Bisnis.com, JAKARTA - Misi gabungan Indonesia dan Malaysia resmi menyampaikan keprihatinan serta keberatan terhadap kebijakan antideforestasi Uni Eropa atau European Union Deforestation Regulation (EUDR) yang baru disahkan.
Menteri Koordinator Bidang Perekonomian Airlangga Hartarto mengatakan, undang-undang yang mengatur perdagangan komoditas bebas deforestasi itu mengecilkan semua upaya Indonesia yang berkomitmen untuk menyelesaikan permasalahan terkait isu perubahan iklim hingga perlindungan biodiversity, sesuai dengan kesepakatan, perjanjian, dan konvensi multilateral seperti Paris Agreement.
Dia menegaskan negara anggota Council of Palm Oil Producing Countries (CPOPC) secara ketat telah menerapkan berbagai kebijakan di bidang konservasi hutan.
“Bahkan level deforestasi di Indonesia turun 75 persen pada periode 2019-2020. Indonesia juga sukses mengurangi wilayah yang terdampak kebakaran hutan menjadi 91,84 persen,” kata Airlangga saat menghadiri jamuan makan malam dengan perwakilan organisasi masyarakat sipil dan LSM di Brussels, Belgia, dikutip dari siaran pers, Rabu (31/5/2023).
Dalam jamuan makan malam yang turut dihadiri oleh Wakil Perdana Menteri dan Menteri Komoditas Malaysia Fadillah Yusof itu, Indonesia kembali menyerukan kolaborasi antara negara anggota CPOPC. Selain itu, pemahaman antara negara produsen dan konsumen perlu ditingkatkan.

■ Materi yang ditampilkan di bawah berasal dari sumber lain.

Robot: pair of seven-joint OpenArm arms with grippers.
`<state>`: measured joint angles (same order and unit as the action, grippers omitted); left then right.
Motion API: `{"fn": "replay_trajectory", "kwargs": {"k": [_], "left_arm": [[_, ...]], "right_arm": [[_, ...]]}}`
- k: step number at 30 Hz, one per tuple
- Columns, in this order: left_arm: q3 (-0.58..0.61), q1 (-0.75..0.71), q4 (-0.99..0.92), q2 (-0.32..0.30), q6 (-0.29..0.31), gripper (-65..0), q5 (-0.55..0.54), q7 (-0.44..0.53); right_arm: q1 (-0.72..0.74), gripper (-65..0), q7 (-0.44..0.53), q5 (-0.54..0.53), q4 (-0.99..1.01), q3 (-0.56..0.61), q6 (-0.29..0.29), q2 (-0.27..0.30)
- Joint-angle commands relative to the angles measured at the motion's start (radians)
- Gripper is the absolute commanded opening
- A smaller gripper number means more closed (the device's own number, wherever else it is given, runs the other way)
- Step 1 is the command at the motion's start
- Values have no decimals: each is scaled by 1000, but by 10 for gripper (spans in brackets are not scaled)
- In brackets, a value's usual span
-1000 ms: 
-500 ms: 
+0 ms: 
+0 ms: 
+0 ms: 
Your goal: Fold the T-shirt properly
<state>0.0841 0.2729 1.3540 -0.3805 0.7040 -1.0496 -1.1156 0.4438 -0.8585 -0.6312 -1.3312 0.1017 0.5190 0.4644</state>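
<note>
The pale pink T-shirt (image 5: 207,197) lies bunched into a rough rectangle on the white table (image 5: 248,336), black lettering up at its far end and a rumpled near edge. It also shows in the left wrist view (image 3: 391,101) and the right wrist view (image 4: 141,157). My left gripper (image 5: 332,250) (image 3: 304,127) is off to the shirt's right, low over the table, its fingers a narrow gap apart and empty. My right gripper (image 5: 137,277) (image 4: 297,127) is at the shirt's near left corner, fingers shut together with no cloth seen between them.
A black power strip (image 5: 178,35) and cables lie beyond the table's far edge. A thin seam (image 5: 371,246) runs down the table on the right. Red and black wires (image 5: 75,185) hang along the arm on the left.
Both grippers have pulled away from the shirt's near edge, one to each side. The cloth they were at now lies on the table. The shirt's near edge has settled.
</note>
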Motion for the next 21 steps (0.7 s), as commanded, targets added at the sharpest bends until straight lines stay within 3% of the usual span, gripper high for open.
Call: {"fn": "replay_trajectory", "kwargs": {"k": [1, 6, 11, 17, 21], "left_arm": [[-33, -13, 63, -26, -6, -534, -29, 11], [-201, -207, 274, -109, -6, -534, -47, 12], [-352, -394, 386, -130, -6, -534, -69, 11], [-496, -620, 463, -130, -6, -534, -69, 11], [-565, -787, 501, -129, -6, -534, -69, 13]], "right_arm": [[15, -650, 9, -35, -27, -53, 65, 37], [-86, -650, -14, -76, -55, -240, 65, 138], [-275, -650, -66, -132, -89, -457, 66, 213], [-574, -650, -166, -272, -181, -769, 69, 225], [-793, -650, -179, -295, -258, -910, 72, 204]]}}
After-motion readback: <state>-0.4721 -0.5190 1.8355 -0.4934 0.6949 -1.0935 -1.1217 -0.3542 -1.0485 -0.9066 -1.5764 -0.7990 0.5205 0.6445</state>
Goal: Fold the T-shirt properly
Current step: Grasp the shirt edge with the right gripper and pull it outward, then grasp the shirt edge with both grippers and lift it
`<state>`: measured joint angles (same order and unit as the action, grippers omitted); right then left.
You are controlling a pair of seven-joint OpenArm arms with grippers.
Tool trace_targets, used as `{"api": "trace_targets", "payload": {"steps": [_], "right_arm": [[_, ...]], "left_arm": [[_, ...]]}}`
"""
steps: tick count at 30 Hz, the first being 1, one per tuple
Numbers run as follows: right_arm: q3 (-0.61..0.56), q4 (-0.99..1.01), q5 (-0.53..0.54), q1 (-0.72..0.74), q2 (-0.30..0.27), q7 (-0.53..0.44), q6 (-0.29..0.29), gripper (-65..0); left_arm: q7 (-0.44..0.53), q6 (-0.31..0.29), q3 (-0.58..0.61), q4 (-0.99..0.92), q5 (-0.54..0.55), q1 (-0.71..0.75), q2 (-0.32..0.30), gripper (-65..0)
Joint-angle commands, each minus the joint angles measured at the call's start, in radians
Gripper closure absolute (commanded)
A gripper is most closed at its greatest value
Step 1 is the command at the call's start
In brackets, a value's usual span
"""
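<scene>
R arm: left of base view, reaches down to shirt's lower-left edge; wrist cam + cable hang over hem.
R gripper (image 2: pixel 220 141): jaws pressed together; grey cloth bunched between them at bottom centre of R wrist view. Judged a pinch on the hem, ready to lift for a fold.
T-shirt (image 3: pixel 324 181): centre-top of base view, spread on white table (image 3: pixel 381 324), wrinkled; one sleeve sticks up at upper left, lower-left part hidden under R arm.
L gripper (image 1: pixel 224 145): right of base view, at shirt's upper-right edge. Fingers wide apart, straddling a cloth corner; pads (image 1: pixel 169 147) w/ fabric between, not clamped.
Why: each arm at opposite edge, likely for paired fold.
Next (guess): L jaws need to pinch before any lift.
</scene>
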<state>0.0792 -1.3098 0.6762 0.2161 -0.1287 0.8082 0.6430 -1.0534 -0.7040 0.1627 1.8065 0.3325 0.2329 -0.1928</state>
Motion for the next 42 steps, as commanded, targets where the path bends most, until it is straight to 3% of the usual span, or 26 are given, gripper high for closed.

Indonesia juga meminta pengakuan dan pemahaman atas apa yang telah dilakukan dalam memproduksi kelapa sawit secara berkelanjutan.
Baca Juga
“Pesan kami kepada Uni Eropa sudah sangat jelas, berikan kami pengakuan yang layak kami terima,” tegas Airlangga.
Adapun, misi gabungan Indonesia-Malaysia melakukan kunjungan ke Brussel, Belgia pada 30-31 Mei 2023. Misi gabungan tersebut menegaskan kembali pentingnya komoditas kelapa sawit bagi perekonomian dan kesejahteraan rakyat di kedua negara.
Kedua negara memandang kebijakan EUDR yang bersifat diskriminatif dan punitif tidak hanya akan berdampak buruk bagi perdagangan internasional, tetapi juga akan menghambat upaya industri kelapa sawit dalam mencapai Agenda 2030 untuk Tujuan Pembangunan Berkelanjutan (SDGs).
“Kedatangan Joint Mission Indonesia – Malaysia ke Uni Eropa kali ini berada di momen kritis. Kami menyampaikan concern dan ketidaksetujuan kami kepada Uni Eropa yang kembali mendiskriminasi komoditas ekspor unggulan, terutama kelapa sawit yang berdampak negatif pada industri, perdagangan, dan para petani kecil [smallholders] kelapa sawit, melalui kebijakan EU Deforestation-Free Regulation,” kata Airlangga.
Di lain sisi, lanjut Airlangga, pada situasi global yang penuh dengan ketidakpastian seperti saat ini, semua pihak perlu untuk bekerja serta bergerak selaras dan harmonis dalam mencapai tujuan bersama, yaitu pemulihan ekonomi dan kesejahteraan.
“Peran industri sangat penting. Mari bersama mempromosikan palm oil secara positif yang sejalan dengan upaya dan komitmen yang telah dilakukan selama ini,” pungkasnya.